ルナリアは瞬間的にレアリーニの顔を見ると、レアリーニは『当然』とでも言うかの如く自信満々な表情をルナリアに披露する。
その顔がどうにも『この家から出ていけ』と言った兄の顔と被って見え、ルナリアは一瞬にして不快感を顔に出した。
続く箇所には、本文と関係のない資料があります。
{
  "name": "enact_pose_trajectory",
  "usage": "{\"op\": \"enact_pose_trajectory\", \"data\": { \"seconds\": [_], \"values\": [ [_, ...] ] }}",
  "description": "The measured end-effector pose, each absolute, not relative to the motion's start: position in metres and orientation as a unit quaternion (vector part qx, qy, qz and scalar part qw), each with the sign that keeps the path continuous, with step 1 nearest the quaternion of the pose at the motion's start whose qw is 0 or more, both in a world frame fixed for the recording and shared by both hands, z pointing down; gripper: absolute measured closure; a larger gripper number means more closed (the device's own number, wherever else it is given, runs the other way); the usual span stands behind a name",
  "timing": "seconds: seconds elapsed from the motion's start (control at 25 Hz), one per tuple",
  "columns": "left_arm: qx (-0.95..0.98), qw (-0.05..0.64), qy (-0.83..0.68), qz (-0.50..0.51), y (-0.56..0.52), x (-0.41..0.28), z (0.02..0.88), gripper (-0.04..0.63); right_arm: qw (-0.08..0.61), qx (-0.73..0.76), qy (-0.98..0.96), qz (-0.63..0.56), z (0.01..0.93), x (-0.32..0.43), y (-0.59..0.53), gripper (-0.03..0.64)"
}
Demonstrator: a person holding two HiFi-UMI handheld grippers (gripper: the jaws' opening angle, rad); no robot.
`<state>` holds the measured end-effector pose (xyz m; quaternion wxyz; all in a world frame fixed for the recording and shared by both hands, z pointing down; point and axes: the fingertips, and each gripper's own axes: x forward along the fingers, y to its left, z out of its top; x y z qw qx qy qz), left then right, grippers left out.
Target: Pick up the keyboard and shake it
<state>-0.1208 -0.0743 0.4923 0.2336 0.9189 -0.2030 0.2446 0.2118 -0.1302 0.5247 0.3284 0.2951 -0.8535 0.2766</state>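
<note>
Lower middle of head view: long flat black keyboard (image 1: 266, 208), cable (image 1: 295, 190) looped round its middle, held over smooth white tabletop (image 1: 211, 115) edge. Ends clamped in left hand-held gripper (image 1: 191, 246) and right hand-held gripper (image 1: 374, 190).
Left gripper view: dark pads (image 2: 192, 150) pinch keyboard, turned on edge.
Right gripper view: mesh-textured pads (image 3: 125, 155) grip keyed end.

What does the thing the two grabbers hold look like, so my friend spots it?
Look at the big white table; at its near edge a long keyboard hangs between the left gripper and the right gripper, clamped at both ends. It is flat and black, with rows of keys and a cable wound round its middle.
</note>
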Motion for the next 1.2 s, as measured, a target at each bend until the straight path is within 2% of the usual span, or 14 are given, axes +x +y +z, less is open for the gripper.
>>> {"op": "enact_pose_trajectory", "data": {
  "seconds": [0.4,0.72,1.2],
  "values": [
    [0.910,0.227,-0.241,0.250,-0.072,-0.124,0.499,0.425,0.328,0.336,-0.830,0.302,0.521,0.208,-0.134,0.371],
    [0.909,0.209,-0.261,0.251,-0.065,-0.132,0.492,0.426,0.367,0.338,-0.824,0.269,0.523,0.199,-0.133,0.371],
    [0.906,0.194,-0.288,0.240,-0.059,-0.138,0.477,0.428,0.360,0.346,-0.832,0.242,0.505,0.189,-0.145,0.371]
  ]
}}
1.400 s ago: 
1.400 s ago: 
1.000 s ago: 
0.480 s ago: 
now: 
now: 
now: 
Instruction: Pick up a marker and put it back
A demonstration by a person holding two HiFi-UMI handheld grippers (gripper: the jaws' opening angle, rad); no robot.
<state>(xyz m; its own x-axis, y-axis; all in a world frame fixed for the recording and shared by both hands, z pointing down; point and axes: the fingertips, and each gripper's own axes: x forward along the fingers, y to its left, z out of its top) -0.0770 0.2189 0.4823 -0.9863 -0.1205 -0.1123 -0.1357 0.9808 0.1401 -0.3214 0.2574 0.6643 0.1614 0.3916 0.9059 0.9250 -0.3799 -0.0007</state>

「効果は実感できました。買います! おいくらですか?」
「五千ディルでいい。魔石が壊れなければ効果は半永久的だ」
(半永久的!! なんて素敵なお言葉なの!!)
持っていた斜め掛けポーチから巾着を取り出し、五千ディル分の貨幣をレアリーニに手渡す。
「五千ディル、確かに受け取った」
帰ろうとする私の顔を、レアリーニは尚もじっと見つめる。そして、こう言った。
「もしも金が足りなくて困ることがあれば、私の依頼を受けてくれないか? 報酬は満足いく額だと約束しよう」
先ほど貯蓄しているお金が目減りするばかりと嘆いたばかりなのに、レアリーニは私の心が読めるのかとさえ驚愕する。
さすがは〝至高〟だ。
すっかり気を良くした私は、レアリーニとクラウディオに笑顔で手を振り、店を後にした。